En premier lieu, l'article 1er fixe la durée journalière de travail à 8 heures et aligne le régime de dérogation à la durée du travail des jeunes travailleurs âgés d'au moins 16 ans à bord des navires sur celui prévu à l'article L. 3162-1 du code du travail pour les jeunes travailleurs terrestres exerçant dans les secteurs d'activité visés au R. 3162-1 du même code. Il est permis de déroger, sans accord préalable de l'inspection du travail, à la durée du travail journalier et hebdomadaire dans la limite de 5 heures par semaine et de 2 heures par jour. En cas de dépassement, sont attribuées des périodes de repos d'une durée au moins équivalente au nombre d'heures accomplies au-delà de la durée quotidienne. En outre, les heures supplémentaires éventuelles ainsi que leurs majorations ne peuvent être rémunérées et donnent lieu obligatoirement à un repos compensateur équivalent.

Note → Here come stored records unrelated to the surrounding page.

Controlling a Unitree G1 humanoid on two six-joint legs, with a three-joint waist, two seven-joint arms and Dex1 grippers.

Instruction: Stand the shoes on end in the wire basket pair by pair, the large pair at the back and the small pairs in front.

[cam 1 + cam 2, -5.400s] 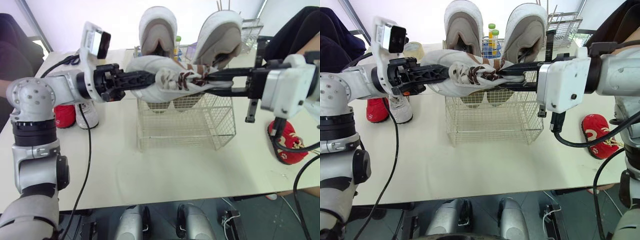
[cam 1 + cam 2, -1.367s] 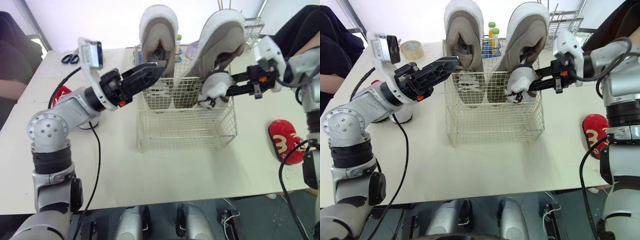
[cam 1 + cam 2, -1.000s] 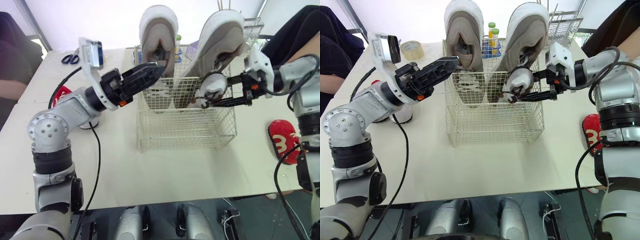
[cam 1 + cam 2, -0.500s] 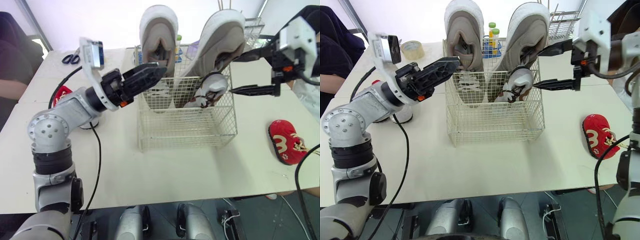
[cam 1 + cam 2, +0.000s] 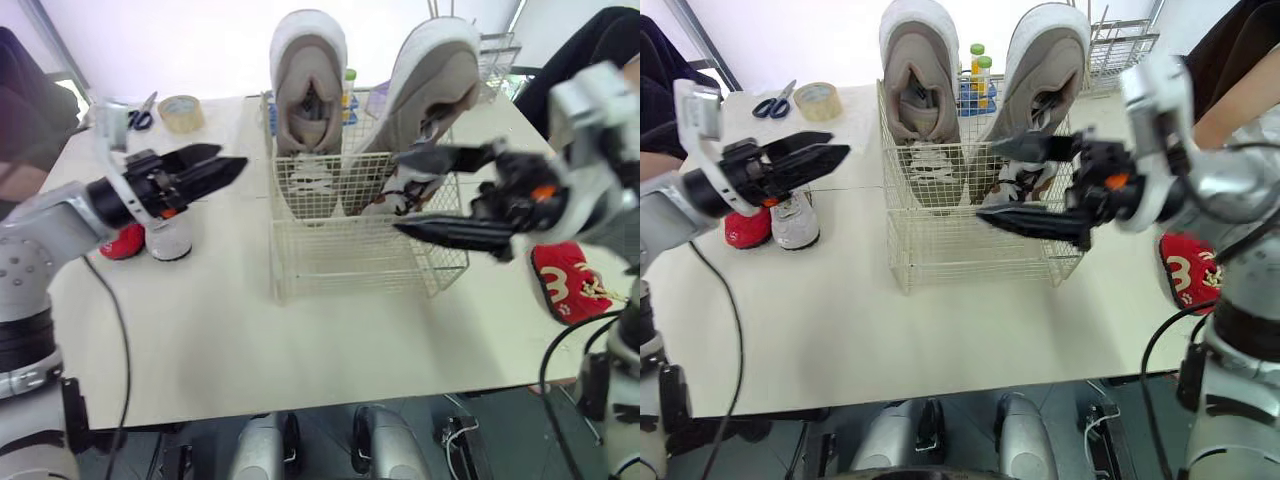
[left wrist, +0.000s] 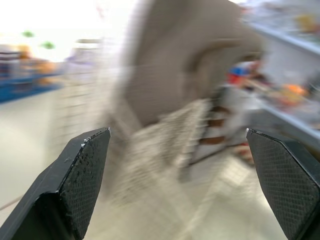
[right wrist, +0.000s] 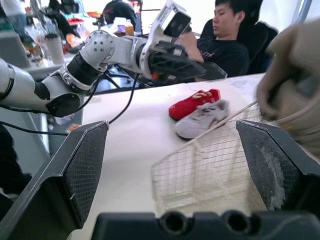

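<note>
Now that the small white shoe has been released, it stands on end in the wire basket, brown laces showing, leaning on the large pair at the back. The right gripper has drawn back before the basket, jaws wide apart and empty. The left gripper has withdrawn over the worktop, jaws also apart. The matching shoe waits there, so this pair looks half done.

A white wire basket sits toward the far edge of the table. Two large beige sneakers stand on end at its back. A small white brown-laced sneaker leans upright before the right one. A small red shoe and a small white shoe lie side by side near the left edge. Another red shoe lies at the right edge.
</note>
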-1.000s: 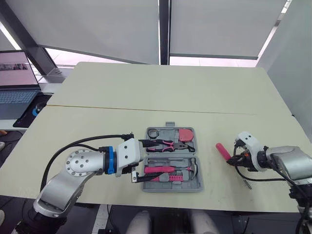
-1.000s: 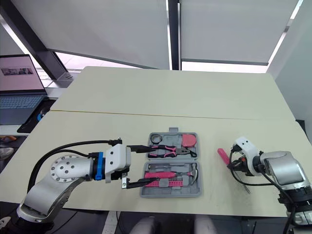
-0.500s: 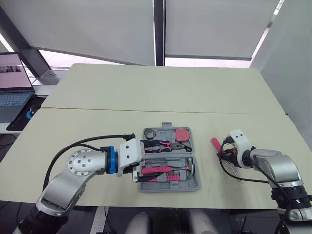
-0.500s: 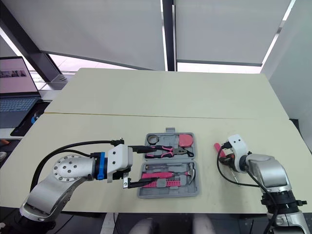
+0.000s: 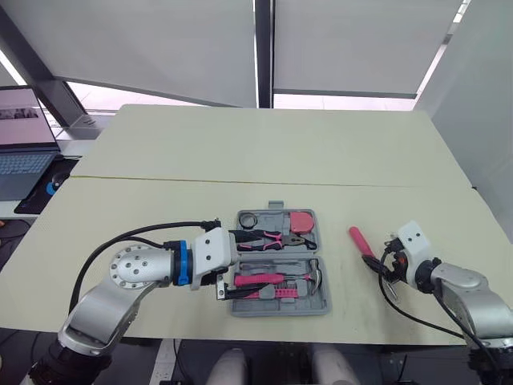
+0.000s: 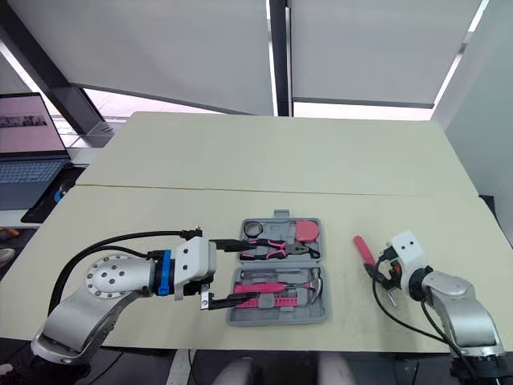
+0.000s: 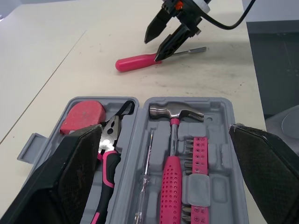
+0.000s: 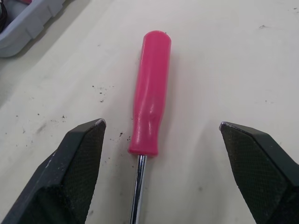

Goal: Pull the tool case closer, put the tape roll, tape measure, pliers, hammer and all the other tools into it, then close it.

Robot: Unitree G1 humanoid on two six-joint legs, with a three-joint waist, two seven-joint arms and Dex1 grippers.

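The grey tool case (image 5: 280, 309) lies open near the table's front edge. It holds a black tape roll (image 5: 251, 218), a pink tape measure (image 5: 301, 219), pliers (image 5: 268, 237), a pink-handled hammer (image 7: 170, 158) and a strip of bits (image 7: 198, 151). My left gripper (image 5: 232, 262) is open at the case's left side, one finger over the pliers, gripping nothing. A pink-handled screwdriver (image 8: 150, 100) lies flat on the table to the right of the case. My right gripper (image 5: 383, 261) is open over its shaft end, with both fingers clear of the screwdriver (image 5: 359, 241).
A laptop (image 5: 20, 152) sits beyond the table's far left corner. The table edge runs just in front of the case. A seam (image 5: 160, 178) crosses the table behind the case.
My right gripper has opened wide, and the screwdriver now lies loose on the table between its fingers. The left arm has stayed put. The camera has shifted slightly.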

En second lieu, le même article définit, la notion de travail de nuit, d’une part, comme tout travail effectué entre 22 heures et 6 heures pour les jeunes travailleurs âgés de 16 à 18 ans et, d’autre part, comme tout travail effectué entre 20 heures et 6 heures pour les jeunes travailleurs âgés de 15 à 16 ans, conformément aux dispositions de la directive 94/33/CE du 22 juin 1994 du Conseil relative à la protection des jeunes au travail(3).

L'article 2 simplifie les modalités de mise en œuvre de la convention de stage en supprimant l'agrément de l'autorité administrative compétente.

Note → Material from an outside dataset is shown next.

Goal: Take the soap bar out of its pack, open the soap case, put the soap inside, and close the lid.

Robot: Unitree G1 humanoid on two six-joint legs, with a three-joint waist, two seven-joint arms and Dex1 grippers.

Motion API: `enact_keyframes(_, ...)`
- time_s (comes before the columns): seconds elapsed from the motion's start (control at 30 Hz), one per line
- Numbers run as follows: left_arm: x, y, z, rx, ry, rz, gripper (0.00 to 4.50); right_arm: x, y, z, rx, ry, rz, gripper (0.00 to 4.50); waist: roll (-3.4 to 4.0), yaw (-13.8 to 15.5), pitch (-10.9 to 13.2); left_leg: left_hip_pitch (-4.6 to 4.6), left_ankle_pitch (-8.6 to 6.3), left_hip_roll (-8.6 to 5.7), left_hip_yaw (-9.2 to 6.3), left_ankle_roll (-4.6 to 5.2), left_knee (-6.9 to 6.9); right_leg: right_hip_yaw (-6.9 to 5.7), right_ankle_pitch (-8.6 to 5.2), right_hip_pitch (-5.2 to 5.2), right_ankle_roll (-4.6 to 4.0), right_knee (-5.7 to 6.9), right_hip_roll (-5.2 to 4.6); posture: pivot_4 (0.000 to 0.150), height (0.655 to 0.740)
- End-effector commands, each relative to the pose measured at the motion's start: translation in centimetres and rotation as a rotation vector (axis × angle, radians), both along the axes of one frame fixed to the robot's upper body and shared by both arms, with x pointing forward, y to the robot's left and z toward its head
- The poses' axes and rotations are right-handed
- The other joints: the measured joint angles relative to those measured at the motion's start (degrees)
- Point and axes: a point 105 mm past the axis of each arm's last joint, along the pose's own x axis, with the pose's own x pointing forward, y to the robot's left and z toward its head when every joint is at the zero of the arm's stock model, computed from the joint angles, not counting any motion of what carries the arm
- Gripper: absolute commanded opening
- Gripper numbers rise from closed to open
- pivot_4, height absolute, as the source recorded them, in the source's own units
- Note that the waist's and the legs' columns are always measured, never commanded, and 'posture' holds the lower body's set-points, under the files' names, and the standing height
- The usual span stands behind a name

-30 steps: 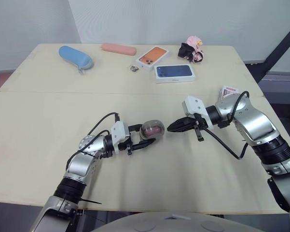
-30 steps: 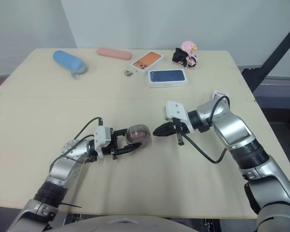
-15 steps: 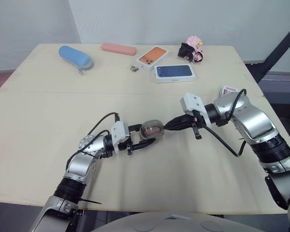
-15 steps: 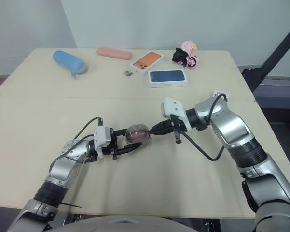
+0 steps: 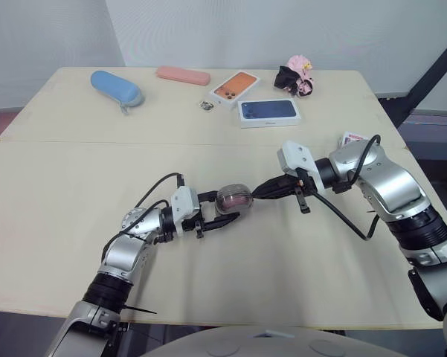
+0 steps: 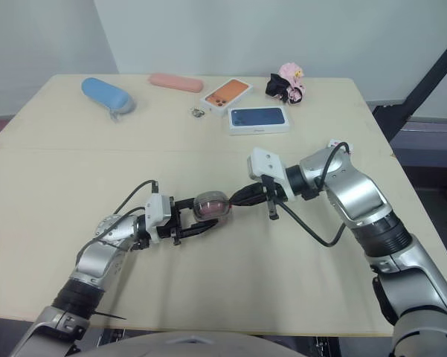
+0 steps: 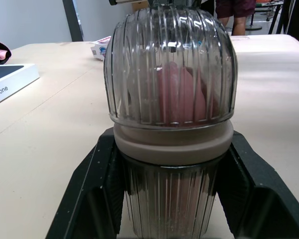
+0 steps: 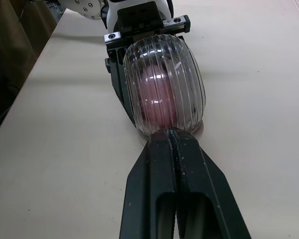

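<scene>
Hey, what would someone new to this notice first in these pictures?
The clear ribbed soap case with pink soap inside, gripped by the left hand at the middle of the table. The right hand, shut, points at the case's end. At the back lie a blue pouch and a phone box.

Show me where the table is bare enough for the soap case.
Bare: the table's left stretch between the blue glasses case and the left arm; the near strip between the arms, short of the left claw and right claw. Crowded: the far edge, glasses case through iPhone box; the soap pack by the right arm.
</scene>
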Motion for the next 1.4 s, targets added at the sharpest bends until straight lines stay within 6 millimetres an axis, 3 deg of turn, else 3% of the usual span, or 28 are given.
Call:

L'article 4 crée une sous-section 4 intitulée « périodes embarquées pour la découverte des métiers maritimes par des personnes autres que gens de mer » dans la section 1 du chapitre V du titre IV du livre V de la cinquième partie du code des transports. Cette sous-section crée les articles L. 5545-8-1 à L. 5545-8-11 dont l'objet est d'encadrer la présence à bord de navires de pêche ou de commerce de personnes embarquées dans le cadre de périodes de découverte des métiers maritimes.

Les articles L. 5545-8-1 à L. 5545-8-3 du code des transports autorisent et prévoient l'embarquement à bord de navires de jeunes scolarisés dans l'enseignement général du second degré ou en lycée professionnel ainsi qu'aux étudiants dans le cadre de visites d'information, périodes et séquences d'observation en milieu professionnel.

Les articles L. 5545-8-4 à L. 5545-8-6 autorisent l'embarquement à bord de navires des bénéficiaires de périodes de mise en situation en milieu professionnel, prévues par le code du travail pour les personnes avec ou sans activité professionnelle, suivies par des structures d'accompagnement.

Ils bénéficient de la dérogation à l'interdiction de travail de nuit ainsi que la durée minimale de repos quotidien des jeunes travailleurs âgés de moins de 18 ans à bord des navires. Deux procédures d'urgence peuvent être appliquées à ce public : un retrait immédiat peut être ordonné par l'inspecteur du travail ou l'agent de contrôle des affaires maritimes en cas de danger grave et imminent pour la vie ou la santé de la personne embarquée ainsi qu'une suspension de l'exécution de la convention de stage en cas de risque sérieux d'atteinte à la santé ou à la sécurité de la personne embarquée.

Les articles L. 5545-8-7 à L. 5545-8-10 comportent les dispositions communes aux deux publics embarqués : un certificat médical justifiant de l'aptitude à l'embarquement est exigé (L. 5545-8-7) ; l'embarquement de personnes mineures à bord des navires dont la fiche d'effectif minimal autorisé est inférieur à deux est interdit (L. 5545-8-8) ; le rapatriement de la personne embarquée incombe à l'armateur, dans les cas et les conditions définis à l'article L. 5545-8-9 ; l'interdiction d'embarquer peut être ordonnée par l'autorité administrative compétente au regard de la dangerosité de certaines activités maritimes (L. 5545-8-10) .

L'article L. 5545-8-11 prévoit, enfin, que les modalités d'application de la sous-section 4 relative aux périodes embarquées sont définies, sauf dispositions contraires, par décret en Conseil d'Etat.